Désormais prohibée pour des raisons de victimisation, mesurez le chemin
moralisateur des mœurs, l’imagerie fait joujou avec la lingerie et mumuse avec le
voyeurisme du spectateur, mise en abyme magnanime, via des professeurs fissa suffoqués par une paire de jambes
écartées. Au siècle dernier, des adolescents désœuvrés, délestés de perversité,
durent sans doute s’astiquer en solitaire, en salles, à domicile, fesse VHS, devant
le divertissement tout sauf déplaisant, mais l’ensemble semble dorénavant très
innocent, en vérité déjà démodé dès sa sortie, rendu caduc par le X des seventies, acmé de mitan, déprécié
insipide par l’explicite athlétique du sexe en ligne. Si certain(e)s perçoivent
cela comme de l’exploitation masculine de cinéma homonyme, conseillons-leur
d’aller s’acheter un dictionnaire, d’apprendre à s’en servir, de visionner, si
vous l’osez, les bandes débandantes, les nightmares
nauséeux, de Max Hardcore & Pierre Woodman, puis reparlons-en – ou pas.

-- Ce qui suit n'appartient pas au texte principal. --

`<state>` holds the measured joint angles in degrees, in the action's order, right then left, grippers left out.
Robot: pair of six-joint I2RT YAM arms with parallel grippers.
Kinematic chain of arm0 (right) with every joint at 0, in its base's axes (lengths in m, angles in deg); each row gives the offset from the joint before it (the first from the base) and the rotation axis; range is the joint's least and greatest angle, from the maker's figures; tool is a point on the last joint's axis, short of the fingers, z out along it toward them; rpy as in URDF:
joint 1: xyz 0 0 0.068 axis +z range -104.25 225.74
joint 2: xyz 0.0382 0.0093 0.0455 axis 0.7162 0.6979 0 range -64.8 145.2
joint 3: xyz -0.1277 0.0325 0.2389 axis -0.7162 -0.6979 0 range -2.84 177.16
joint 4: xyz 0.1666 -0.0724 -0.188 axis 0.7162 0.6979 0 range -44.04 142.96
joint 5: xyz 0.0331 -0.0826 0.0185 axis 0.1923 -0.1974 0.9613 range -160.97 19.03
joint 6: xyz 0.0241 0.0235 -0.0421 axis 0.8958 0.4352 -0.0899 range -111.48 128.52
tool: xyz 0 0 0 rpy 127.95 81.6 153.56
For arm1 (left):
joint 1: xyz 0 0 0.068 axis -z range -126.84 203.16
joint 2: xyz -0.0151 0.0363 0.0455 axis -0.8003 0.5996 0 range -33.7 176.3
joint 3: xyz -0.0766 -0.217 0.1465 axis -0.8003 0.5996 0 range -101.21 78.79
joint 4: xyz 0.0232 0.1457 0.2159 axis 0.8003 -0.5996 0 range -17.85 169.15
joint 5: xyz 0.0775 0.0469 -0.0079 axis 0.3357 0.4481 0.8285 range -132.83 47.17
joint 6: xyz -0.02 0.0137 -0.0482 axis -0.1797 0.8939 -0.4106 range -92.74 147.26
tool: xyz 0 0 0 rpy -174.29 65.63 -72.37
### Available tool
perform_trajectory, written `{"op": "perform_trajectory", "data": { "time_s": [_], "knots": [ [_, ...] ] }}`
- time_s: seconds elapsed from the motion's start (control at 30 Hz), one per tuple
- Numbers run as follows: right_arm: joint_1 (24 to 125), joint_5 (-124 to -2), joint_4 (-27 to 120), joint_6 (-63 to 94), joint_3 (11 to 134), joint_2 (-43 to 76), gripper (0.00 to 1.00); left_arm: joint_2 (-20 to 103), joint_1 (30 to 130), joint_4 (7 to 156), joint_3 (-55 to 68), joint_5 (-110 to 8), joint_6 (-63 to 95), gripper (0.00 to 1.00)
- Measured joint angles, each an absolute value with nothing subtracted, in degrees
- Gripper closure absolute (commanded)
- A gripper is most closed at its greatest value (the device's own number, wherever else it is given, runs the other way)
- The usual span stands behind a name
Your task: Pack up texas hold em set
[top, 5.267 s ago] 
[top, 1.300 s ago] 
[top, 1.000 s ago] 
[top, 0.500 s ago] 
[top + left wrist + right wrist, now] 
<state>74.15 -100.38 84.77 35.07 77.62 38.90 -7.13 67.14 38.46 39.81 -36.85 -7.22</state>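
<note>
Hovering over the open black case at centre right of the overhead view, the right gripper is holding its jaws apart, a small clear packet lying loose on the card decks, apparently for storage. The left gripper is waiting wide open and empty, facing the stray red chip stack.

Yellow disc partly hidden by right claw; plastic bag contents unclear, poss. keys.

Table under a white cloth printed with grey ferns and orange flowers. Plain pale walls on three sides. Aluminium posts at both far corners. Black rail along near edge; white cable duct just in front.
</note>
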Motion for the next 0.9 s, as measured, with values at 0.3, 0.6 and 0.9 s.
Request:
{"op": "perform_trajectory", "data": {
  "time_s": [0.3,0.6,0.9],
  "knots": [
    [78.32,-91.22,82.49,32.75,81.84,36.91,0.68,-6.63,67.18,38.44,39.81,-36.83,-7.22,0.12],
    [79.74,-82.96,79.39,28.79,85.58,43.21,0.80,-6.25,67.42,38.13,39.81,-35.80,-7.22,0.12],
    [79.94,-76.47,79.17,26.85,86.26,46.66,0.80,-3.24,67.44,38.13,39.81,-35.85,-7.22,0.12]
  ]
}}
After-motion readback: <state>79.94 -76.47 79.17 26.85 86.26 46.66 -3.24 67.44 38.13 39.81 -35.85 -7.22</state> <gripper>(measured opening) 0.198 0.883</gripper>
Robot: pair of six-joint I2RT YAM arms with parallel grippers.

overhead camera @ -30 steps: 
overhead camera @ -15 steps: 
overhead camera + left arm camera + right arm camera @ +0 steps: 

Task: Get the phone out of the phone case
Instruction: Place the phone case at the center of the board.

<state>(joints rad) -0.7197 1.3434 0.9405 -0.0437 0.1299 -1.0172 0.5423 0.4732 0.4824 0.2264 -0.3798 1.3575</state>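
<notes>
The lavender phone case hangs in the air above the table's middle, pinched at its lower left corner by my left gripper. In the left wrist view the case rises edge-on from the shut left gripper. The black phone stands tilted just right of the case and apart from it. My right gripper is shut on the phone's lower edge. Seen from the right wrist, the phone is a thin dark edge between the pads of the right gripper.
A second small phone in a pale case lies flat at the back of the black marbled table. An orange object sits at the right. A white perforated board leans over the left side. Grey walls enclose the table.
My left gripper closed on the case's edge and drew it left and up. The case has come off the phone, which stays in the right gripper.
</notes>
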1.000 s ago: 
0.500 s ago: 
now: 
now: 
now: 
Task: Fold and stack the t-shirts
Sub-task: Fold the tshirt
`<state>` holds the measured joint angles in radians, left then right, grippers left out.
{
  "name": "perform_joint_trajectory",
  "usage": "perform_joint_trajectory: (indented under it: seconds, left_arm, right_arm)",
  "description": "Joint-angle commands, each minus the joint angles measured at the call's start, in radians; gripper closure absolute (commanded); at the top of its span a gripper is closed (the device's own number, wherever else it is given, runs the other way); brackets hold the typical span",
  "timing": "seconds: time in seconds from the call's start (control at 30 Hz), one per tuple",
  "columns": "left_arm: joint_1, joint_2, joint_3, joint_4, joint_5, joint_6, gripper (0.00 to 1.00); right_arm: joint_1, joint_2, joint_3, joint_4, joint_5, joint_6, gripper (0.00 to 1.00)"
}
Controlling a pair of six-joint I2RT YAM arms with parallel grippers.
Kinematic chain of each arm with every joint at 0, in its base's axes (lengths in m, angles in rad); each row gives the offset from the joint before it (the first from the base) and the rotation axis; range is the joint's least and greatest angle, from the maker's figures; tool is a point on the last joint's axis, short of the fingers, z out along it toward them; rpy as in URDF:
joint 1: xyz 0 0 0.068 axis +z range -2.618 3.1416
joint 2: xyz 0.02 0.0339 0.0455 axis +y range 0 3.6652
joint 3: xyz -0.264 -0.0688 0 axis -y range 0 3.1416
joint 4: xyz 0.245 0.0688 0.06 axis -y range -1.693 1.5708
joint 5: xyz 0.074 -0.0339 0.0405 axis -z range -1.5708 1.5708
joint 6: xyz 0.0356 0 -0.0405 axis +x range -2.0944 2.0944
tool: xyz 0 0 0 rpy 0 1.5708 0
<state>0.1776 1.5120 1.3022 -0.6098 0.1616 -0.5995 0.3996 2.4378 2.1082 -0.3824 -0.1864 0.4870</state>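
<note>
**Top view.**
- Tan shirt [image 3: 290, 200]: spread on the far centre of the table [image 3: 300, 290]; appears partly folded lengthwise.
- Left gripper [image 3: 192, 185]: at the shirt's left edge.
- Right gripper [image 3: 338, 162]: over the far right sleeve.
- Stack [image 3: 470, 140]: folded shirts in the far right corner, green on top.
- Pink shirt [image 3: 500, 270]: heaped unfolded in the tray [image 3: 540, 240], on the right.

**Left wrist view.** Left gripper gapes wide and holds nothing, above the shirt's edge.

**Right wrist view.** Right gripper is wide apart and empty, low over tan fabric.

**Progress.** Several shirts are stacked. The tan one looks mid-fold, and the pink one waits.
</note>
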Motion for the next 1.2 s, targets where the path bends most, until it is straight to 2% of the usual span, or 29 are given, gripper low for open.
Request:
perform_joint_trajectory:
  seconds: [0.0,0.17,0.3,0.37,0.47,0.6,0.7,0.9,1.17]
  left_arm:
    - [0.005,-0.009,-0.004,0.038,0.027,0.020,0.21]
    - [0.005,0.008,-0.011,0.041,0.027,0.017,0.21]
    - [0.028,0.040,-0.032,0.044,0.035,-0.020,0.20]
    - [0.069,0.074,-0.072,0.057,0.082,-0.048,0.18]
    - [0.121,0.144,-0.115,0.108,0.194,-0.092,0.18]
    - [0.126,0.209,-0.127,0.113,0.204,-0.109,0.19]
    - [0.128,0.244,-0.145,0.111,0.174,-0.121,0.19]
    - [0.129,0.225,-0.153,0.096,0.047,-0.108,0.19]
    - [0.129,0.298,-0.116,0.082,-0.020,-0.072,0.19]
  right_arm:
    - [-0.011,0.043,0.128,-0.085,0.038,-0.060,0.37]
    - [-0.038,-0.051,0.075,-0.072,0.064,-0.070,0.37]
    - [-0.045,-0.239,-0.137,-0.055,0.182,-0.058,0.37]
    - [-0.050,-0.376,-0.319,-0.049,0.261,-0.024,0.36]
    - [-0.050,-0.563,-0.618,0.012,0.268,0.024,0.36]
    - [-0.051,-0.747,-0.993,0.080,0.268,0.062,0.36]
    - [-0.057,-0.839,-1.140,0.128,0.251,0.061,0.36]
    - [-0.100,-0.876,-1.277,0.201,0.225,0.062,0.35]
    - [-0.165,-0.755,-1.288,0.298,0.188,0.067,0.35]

Ensuite, Tarantini commettra La poliziotta a New York (1981), salut
à Fufu (Le Gendarme à New York, Jean Girault, 1965), plaisanterie poussive à base de
sosies, d’Edwige Fenech en fliquette, rebaptisée en français d’un oxymoron à la
con, digne des titres ésotériques de Philippe Clair, Reste avec nous, on s’tire,
Aldo Maccione en commun s’y colle, et
Sangraal,
la spada di fuoco (1982), ersatz collectif longuet de Conan
le Barbare (John Milius, 1982), doté d’une épée paupérisée, d’une
arbalète obsolète.
Pour l’heure, au bord du bonheur, il
suit les péripéties de la dorée, adorée, adorable, Loredana, piètre lycéenne de
son état, inscrite d’établissement catho ma non troppo, tourneuse de têtes,
nymphe non nymphette, nymphomane, aux parents séparés, estimables Gisella Sofio
& Mario Carotenuto, à l’amie prostituée, remember Ilona Staller, aux amours compliquées, contrariées. Ici,
en Italie, un enseignant désarmant maîtrise la castagne, satirise les sigles du
terrorisme ; un ingénieur marié, turinois, déflore, déçoit ; un
condisciple bouclé, recalé, vient d’Amérique ; une myope accorte escorte, réconforte ;
un type de placard, accessoirement amant sous le matelas, philosophe au creux
de l’escalier, Socrate point phallocrate. Par conséquent Lori perd sa
virginité, gagne en maturité, ses pensées proférées, sur le divorce symbolique,
empirique, à la saveur douce-amère, surprennent son père et sa mère,
inconscients de ce qui se déroule vraiment, évidemment. Rétive à la vitesse, ferme
lorsqu’il le faut, ôte ta patte de ma cuisse lisse d’auto-stoppeuse guère
allumeuse, stronzo, la fille s’amuse, se refuse, s’offre, songe une seconde,
dégoûtée, à louer son intimité. Derrière l’estival hédonisme romain transparaît
ainsi une tristesse affranchie de la sociologie, qui relève davantage de
l’autobiographie, qui souligne la désillusion du premier essai. Séduite
et abandonnée (Pietro Germi, 1964), Loredana n’en revient pas, s’en
remettra, merci au motard Gianni. Guidé par Gloria Guida, fausse blonde à la
toison sombre, véritable actrice sous-estimée, sous-employée, dont le CV
cinématographique inclut cependant, une décennie durant, des collaborations
avec Fernando Di Leo (le réputé Avere vent’anni, 1978), Steno (Le
Coq du village, 1980), Bruno Corbucci (La casa stregata, 1982)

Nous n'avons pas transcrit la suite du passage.